Supplied data
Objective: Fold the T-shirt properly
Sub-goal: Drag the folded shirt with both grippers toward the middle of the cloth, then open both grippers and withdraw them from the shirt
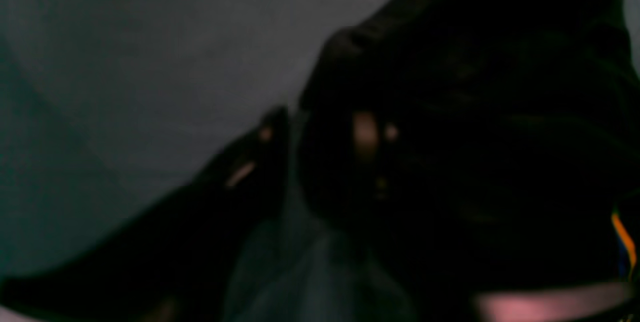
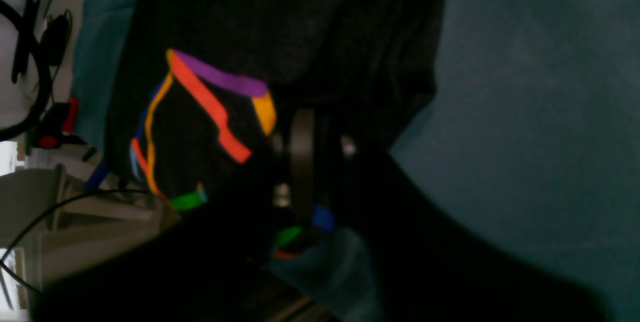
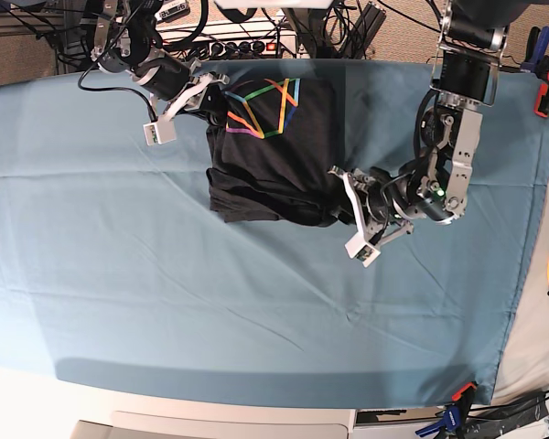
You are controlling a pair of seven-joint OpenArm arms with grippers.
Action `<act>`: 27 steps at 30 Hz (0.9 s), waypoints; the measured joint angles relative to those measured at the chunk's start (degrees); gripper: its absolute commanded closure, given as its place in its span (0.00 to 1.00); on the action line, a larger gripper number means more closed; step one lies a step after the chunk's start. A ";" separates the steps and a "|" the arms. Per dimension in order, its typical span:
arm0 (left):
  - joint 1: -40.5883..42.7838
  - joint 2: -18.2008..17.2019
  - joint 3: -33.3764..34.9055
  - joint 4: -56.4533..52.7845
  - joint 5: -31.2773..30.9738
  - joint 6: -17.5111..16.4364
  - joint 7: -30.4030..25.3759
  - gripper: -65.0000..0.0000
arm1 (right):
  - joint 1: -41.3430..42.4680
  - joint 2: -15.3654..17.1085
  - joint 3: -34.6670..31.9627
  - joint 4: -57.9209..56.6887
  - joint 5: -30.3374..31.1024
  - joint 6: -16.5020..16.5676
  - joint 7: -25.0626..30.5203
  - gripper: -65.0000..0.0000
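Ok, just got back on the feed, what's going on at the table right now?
Both arms are at the black T-shirt, which lies bunched into a rough rectangle on the teal table cloth, its coloured print facing up. The left gripper is at the shirt's near corner, the right gripper at its far edge. The fold is not tidy yet.

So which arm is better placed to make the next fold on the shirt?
Probably the left. Its pincer sits at the T-shirt's near corner, beside the rumpled hem that still needs tidying. The right pincer is at the far corner by the print, where the cloth already lies flat.
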 measured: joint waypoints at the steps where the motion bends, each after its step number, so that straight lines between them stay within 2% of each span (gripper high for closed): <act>1: -0.07 0.00 0.00 0.00 0.00 -0.02 0.04 0.59 | -0.02 0.02 0.00 0.02 -0.13 0.76 0.04 0.66; 7: -2.23 -1.29 0.00 0.00 3.15 0.22 0.26 0.59 | 0.87 -0.02 1.18 0.31 -1.36 0.85 1.86 0.64; 11: -5.29 -3.41 -0.22 0.20 3.41 1.60 0.04 0.59 | 4.46 0.04 5.51 0.52 -3.80 -0.24 1.27 0.64; 15: -6.32 -4.98 -0.31 0.22 3.41 1.55 0.07 0.59 | 7.56 0.15 9.49 1.07 -3.80 -0.24 1.27 0.64; 19: -6.45 -5.68 -1.68 0.22 3.58 1.51 0.46 0.60 | 9.55 1.75 10.12 1.11 -3.80 0.09 1.25 0.67; 20: -6.49 -5.66 -2.03 0.22 3.54 1.53 0.48 0.61 | 9.92 2.10 10.12 1.11 -3.82 0.28 1.22 0.76; 22: -6.54 -5.62 -2.91 0.22 3.15 1.51 0.61 0.70 | 10.56 2.25 10.10 1.14 -3.61 2.36 0.28 1.00; 24: -6.47 -5.55 -3.98 0.31 2.01 1.49 1.14 0.83 | 10.88 2.23 9.94 1.14 -2.32 2.40 -1.88 1.00; 26: -6.45 -5.55 -5.40 0.72 1.90 1.51 2.19 0.97 | 10.91 2.23 9.97 1.11 -1.73 5.33 -1.99 1.00; 27: -6.45 -5.55 -6.36 1.09 1.62 1.51 2.36 1.00 | 10.91 2.23 9.97 1.11 -0.76 6.67 -2.19 1.00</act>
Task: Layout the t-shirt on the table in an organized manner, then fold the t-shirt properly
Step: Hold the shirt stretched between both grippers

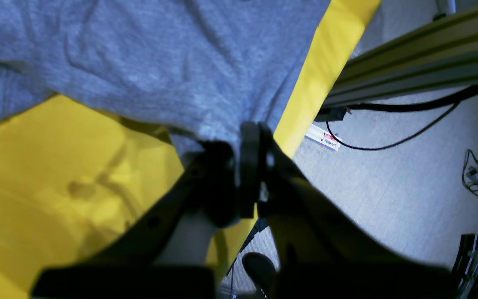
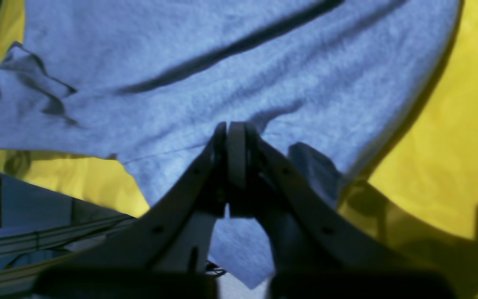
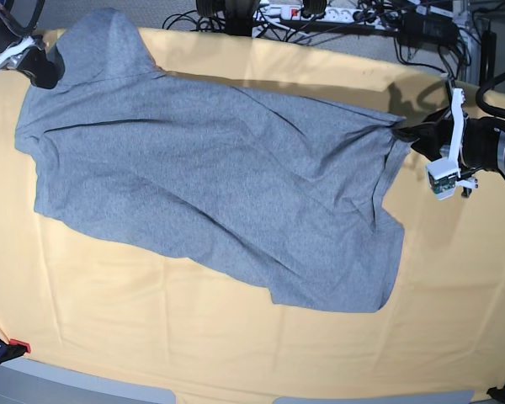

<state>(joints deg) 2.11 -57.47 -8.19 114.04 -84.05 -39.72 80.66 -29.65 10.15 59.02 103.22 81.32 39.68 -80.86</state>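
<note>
The t-shirt (image 3: 210,194) lies plain side up across the yellow tabletop (image 3: 454,320), stretched slantwise between two grips. The left claw (image 3: 401,133) is clenched on one edge, the right claw (image 3: 44,69) on the opposite corner, presumably to pull out creases

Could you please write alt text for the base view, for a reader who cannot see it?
A plain grey t-shirt lies spread but creased across the table draped in yellow-orange cloth, stretched between two robot arms. The right claw is shut on the shirt at the upper left, the left claw on its right edge.
</note>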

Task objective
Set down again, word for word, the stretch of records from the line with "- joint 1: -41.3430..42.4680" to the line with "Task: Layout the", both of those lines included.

Exercise solution
  - joint 1: -41.3430..42.4680
  - joint 2: -15.3654..17.1085
  - joint 3: -34.6670..31.9627
  - joint 4: -57.9209..56.6887
  - joint 5: -30.3374..31.1024
  - joint 6: -16.5020..16.5676
  - joint 7: -25.0626..30.5203
  - gripper: -65.0000..0.0000
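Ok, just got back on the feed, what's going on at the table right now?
Both arms are at the black T-shirt, which lies bunched into a rough rectangle on the teal table cloth, its coloured print facing up. The left gripper is at the shirt's near corner, the right gripper at its far edge. The fold is not tidy yet.

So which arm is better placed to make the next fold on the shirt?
Probably the left. Its pincer sits at the T-shirt's near corner, beside the rumpled hem that still needs tidying. The right pincer is at the far corner by the print, where the cloth already lies flat.
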 measured: joint waypoints at the steps where the motion bends, each after its step number, so that straight lines between them stay within 2% of each span (gripper high for closed): <act>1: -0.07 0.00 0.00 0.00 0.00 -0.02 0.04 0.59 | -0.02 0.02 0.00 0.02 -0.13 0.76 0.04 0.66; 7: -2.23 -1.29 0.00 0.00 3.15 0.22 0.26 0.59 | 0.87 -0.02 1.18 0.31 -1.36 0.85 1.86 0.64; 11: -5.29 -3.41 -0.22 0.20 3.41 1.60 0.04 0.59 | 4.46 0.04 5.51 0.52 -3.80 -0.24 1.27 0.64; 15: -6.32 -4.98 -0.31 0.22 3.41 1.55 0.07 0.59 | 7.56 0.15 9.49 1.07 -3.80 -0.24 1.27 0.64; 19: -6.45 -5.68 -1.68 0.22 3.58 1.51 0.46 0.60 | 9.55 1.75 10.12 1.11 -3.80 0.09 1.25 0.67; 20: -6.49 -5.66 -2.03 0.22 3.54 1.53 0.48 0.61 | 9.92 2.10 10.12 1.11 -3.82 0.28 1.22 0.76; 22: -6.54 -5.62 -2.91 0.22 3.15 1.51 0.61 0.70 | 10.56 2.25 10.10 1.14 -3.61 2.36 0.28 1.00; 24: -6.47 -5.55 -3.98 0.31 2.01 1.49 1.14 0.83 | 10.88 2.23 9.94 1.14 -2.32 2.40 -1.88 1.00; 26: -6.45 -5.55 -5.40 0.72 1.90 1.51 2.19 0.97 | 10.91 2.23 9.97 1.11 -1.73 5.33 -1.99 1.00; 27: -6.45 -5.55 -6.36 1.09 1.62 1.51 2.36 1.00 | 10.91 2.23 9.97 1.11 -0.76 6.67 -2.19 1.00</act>
Task: Layout the t-shirt on the table in an organized manner, then fold the t-shirt properly

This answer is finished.